In the data that follows, find the line with "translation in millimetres"; transcribe it, every later line up to the one with "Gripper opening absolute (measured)", and that line as well, exactly and with no others.

Stored items from a collection:
|---|

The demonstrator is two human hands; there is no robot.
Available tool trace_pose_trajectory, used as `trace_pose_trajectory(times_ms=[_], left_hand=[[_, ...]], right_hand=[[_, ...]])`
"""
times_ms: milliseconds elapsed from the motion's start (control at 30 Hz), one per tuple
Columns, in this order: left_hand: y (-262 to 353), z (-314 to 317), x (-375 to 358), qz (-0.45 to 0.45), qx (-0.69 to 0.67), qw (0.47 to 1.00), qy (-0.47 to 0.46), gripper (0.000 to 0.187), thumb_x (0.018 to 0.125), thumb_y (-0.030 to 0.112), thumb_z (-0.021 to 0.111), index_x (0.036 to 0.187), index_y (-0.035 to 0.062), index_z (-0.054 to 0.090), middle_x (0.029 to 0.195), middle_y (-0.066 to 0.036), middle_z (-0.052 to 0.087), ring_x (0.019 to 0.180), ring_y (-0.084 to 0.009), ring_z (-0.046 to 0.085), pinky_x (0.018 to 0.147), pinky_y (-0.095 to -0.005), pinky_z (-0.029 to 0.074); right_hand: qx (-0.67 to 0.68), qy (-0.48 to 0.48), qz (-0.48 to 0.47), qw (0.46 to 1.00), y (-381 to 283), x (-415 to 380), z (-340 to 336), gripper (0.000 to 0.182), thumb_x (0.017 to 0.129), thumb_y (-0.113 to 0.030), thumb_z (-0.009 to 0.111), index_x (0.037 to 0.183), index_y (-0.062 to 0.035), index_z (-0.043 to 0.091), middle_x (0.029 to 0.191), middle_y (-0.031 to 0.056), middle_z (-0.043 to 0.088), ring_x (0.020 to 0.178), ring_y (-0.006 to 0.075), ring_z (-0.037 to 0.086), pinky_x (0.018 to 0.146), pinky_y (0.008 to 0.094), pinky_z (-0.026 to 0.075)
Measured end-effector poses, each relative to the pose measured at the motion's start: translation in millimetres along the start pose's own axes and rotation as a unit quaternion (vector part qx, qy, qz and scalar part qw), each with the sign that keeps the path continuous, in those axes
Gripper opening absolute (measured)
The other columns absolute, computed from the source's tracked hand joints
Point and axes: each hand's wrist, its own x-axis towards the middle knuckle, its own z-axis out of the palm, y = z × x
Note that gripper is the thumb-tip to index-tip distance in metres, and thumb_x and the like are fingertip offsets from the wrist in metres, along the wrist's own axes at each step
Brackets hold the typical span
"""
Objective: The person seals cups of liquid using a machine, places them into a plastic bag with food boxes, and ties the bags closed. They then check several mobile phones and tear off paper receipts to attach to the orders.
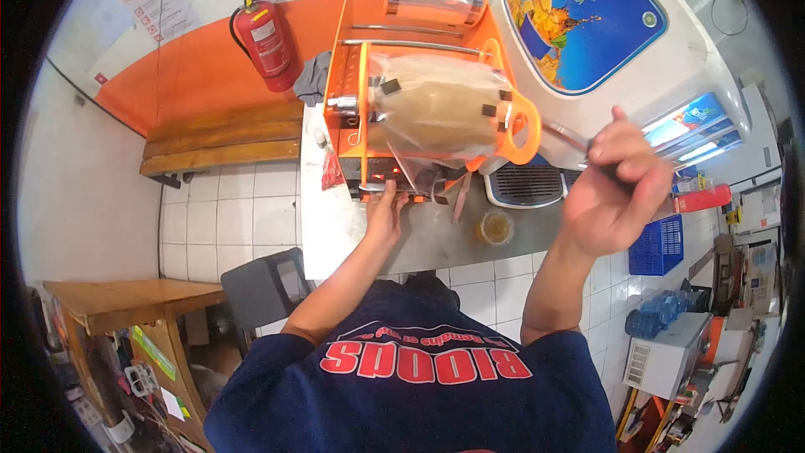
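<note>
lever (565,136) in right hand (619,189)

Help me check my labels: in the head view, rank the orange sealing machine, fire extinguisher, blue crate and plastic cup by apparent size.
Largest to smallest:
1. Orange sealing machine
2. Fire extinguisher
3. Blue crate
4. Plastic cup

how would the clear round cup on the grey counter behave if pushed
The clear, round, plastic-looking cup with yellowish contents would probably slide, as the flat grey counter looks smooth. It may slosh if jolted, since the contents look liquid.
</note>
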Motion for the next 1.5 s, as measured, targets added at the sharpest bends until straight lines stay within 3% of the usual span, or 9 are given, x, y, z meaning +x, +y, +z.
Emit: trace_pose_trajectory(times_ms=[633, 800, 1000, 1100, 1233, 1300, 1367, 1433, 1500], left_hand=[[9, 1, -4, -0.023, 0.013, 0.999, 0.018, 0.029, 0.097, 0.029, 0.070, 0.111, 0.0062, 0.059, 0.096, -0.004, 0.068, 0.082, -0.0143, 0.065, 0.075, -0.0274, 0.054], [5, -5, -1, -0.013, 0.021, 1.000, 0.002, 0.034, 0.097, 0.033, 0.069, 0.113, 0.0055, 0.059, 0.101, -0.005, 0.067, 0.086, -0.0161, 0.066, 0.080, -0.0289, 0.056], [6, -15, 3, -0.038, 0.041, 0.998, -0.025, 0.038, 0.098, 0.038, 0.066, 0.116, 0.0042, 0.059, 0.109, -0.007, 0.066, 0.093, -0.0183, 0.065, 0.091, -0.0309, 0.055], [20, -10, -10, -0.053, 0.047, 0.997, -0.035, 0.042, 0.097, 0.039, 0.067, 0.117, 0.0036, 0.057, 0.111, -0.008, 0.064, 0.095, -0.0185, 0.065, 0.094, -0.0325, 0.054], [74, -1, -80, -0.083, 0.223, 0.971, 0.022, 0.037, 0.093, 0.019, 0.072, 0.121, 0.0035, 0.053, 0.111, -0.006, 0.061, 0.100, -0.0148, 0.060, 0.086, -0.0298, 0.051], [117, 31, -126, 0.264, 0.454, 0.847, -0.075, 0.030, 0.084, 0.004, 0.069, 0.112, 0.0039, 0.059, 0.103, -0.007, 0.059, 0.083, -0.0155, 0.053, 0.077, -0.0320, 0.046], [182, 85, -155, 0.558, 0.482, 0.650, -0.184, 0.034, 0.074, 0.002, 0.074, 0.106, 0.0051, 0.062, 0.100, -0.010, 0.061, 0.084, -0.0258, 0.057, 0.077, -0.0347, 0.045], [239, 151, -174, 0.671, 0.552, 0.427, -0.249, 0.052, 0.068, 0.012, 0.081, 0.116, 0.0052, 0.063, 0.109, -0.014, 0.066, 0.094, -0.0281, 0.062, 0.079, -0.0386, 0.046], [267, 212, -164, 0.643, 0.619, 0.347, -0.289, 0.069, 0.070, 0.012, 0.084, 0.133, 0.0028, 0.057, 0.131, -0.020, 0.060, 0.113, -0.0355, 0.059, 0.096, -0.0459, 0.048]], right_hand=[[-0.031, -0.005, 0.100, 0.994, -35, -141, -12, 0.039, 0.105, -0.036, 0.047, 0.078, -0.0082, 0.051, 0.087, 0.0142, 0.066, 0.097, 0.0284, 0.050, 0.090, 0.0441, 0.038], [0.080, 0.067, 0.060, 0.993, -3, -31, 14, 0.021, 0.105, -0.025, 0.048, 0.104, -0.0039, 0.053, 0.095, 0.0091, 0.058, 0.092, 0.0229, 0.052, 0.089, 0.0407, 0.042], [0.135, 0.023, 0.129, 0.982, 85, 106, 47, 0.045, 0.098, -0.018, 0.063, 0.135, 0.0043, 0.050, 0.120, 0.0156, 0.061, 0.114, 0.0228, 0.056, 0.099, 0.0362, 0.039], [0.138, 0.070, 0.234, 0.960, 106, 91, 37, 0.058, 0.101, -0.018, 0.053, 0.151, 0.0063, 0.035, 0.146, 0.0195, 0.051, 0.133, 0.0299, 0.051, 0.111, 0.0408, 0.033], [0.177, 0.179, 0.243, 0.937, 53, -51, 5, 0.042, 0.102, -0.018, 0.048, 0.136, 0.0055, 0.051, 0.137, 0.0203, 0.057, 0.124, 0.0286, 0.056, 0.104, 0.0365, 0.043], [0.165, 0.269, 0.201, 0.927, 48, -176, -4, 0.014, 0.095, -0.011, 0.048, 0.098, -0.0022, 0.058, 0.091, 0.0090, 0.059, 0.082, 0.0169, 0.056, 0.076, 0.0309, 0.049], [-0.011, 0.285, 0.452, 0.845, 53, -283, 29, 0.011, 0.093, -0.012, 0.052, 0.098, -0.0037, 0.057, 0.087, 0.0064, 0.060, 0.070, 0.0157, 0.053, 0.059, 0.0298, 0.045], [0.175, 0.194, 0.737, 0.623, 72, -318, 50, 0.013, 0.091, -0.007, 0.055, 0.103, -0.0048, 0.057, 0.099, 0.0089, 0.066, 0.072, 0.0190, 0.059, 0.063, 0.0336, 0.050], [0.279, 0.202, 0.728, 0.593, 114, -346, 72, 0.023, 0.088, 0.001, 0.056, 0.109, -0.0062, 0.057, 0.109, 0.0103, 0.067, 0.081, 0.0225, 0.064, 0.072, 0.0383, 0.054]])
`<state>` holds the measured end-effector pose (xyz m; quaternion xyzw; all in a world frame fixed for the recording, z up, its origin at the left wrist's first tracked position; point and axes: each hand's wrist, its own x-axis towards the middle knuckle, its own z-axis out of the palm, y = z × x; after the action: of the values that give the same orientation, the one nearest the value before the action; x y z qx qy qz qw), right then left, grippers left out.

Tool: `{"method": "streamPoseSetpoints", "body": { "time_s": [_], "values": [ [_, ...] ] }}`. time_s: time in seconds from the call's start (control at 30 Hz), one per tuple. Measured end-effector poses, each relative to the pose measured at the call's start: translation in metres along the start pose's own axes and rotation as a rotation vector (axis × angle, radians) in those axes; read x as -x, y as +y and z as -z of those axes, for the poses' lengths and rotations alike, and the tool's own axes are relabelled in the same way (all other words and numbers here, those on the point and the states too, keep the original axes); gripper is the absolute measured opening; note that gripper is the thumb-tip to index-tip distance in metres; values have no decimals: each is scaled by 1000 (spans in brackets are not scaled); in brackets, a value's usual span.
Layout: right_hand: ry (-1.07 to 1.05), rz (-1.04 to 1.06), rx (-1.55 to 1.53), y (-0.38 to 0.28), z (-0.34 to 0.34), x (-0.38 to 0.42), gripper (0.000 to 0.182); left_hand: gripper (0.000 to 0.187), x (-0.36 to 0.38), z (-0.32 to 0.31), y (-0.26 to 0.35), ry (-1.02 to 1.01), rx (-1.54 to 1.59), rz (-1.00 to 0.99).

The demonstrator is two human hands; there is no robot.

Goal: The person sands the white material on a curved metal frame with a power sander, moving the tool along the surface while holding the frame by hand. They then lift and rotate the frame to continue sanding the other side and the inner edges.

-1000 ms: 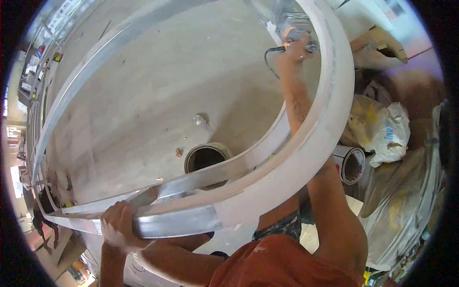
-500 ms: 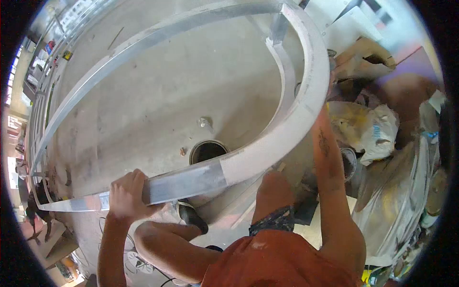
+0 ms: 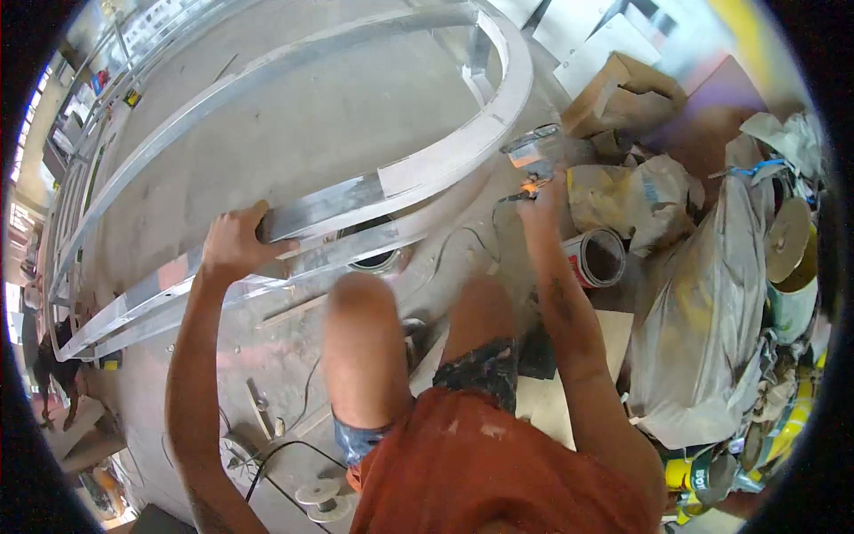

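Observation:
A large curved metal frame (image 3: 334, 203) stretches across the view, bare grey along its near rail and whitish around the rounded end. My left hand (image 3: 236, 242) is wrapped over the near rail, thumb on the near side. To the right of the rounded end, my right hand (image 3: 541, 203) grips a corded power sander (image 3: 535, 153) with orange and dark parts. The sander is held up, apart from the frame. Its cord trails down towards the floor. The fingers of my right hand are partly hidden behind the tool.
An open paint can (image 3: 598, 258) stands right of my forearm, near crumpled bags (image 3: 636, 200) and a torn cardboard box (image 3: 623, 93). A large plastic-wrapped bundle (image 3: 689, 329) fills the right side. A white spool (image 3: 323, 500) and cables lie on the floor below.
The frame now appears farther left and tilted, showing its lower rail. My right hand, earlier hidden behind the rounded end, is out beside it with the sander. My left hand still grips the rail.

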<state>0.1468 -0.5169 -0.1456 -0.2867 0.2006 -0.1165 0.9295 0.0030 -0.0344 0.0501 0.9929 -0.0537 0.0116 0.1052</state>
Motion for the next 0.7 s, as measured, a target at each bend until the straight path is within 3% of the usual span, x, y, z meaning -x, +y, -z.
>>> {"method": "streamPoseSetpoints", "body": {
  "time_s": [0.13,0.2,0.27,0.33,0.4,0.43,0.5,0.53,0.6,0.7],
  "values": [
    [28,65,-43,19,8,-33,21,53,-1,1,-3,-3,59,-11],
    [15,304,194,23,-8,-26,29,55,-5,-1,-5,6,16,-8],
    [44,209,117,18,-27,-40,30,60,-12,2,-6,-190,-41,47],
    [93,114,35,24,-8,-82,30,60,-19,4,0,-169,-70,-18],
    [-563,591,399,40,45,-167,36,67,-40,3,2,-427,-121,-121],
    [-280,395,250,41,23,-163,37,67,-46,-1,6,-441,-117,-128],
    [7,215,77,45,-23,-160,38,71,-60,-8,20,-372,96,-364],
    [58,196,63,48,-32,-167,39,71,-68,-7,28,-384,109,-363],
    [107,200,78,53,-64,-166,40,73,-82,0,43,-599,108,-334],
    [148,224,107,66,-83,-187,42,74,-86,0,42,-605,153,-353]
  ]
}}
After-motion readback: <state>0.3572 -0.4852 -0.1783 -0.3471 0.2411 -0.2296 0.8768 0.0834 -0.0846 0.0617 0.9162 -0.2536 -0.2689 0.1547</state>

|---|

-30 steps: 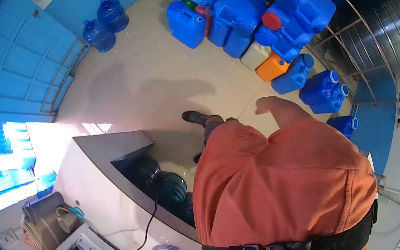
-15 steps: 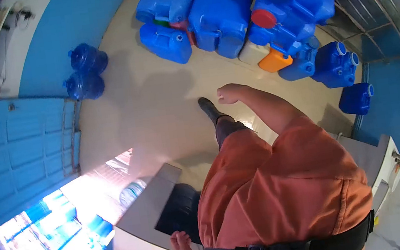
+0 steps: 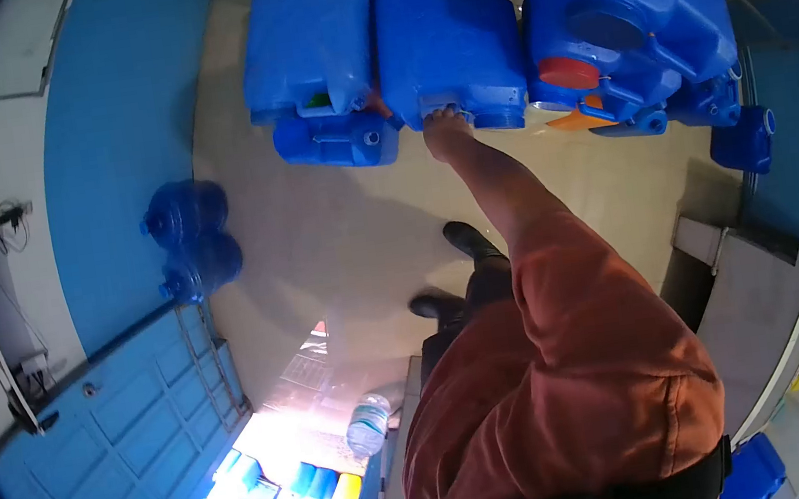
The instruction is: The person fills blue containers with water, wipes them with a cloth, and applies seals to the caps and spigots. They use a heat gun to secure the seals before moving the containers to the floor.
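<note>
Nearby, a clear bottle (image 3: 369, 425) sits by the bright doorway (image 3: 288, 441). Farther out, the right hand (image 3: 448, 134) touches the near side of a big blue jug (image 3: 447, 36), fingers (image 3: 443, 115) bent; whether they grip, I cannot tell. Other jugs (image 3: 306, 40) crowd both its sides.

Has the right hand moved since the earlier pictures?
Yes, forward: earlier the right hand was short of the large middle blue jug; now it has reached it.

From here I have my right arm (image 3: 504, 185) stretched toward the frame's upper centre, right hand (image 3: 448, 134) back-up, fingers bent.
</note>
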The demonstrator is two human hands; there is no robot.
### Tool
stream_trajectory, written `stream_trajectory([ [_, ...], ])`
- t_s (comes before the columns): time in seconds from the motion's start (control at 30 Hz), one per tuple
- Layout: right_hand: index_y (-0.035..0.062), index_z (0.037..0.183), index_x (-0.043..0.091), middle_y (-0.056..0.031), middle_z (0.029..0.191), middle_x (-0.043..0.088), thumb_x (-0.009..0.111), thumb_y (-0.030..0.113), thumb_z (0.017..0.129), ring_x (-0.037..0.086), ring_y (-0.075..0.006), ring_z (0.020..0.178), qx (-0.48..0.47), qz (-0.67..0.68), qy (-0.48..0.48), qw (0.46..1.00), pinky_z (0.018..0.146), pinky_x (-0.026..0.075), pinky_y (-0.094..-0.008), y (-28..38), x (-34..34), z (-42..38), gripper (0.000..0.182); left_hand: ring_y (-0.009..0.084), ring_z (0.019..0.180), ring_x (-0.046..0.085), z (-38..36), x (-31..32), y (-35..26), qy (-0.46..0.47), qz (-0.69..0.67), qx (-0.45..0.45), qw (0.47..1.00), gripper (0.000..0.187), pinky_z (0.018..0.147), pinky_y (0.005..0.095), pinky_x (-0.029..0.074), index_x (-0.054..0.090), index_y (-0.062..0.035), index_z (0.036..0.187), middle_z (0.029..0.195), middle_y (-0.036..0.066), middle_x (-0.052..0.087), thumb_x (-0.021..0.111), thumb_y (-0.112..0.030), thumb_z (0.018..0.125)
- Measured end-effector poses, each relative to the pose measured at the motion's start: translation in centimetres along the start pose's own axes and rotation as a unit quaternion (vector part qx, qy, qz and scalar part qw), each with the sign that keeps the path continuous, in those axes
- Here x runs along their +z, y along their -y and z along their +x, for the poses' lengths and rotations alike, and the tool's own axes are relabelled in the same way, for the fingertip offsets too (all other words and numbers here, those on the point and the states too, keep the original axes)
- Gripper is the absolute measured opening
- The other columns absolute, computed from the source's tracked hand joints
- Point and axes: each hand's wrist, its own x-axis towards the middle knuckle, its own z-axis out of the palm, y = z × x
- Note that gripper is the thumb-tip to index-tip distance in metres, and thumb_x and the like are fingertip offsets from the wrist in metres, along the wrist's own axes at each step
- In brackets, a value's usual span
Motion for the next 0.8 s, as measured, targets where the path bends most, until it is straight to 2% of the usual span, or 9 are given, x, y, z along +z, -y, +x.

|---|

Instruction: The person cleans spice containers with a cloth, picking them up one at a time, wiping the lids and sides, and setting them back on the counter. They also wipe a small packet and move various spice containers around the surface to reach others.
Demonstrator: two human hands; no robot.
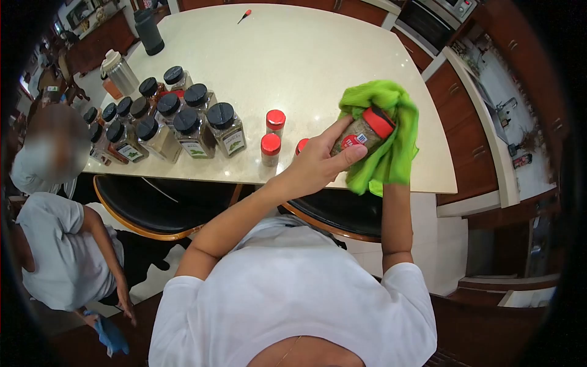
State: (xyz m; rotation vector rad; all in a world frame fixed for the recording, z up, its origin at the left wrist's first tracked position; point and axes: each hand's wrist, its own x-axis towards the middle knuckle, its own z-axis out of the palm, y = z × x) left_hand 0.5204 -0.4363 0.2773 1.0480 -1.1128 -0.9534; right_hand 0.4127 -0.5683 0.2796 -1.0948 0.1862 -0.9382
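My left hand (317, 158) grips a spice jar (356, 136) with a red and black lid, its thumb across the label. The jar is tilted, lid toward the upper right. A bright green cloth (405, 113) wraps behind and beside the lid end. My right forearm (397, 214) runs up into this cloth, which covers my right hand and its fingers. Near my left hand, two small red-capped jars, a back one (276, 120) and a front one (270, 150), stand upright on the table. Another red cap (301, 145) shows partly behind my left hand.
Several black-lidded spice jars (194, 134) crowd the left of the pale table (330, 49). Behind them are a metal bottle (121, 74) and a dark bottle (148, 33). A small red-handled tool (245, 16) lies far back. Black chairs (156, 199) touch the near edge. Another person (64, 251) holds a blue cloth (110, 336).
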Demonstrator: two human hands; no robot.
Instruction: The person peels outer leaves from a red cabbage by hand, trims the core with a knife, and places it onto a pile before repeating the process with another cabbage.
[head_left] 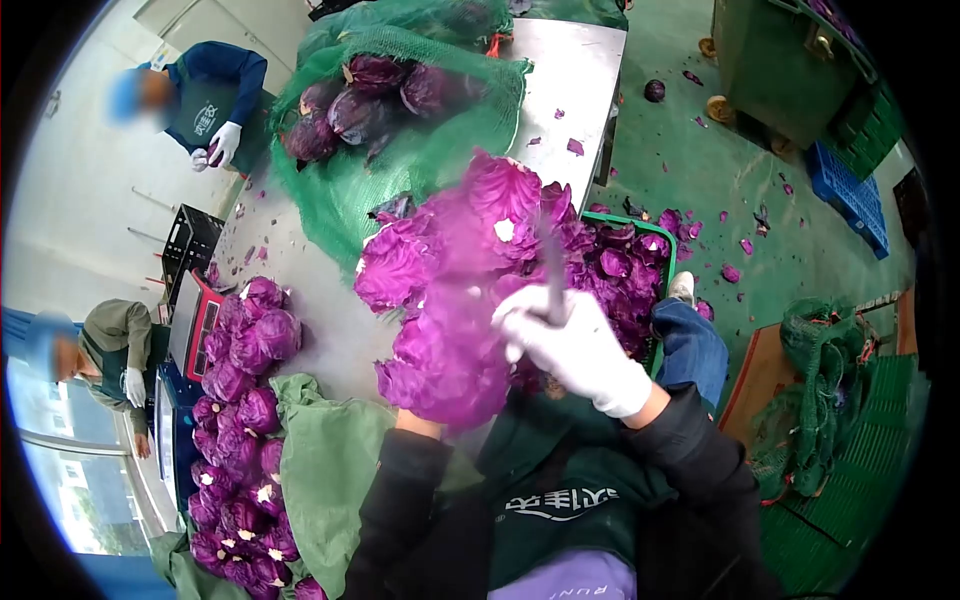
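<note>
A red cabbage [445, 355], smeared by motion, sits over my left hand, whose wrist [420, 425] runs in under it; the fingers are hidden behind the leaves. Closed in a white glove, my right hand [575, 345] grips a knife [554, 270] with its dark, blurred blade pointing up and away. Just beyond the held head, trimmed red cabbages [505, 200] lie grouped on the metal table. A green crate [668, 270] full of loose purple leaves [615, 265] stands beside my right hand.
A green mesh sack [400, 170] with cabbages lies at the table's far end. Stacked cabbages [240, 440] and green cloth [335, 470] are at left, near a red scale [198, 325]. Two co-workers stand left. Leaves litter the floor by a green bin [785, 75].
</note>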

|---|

## SOLUTION FOR THIS EXERCISE
Measured end-effector poses, each relative to the pose measured at the motion's start: translation in millimetres along the start pose's own axes and rotation as a unit quaternion (vector part qx, qy, qz and scalar part qw), each with the sign that keeps the path continuous, in those axes
Gripper opening absolute (measured)

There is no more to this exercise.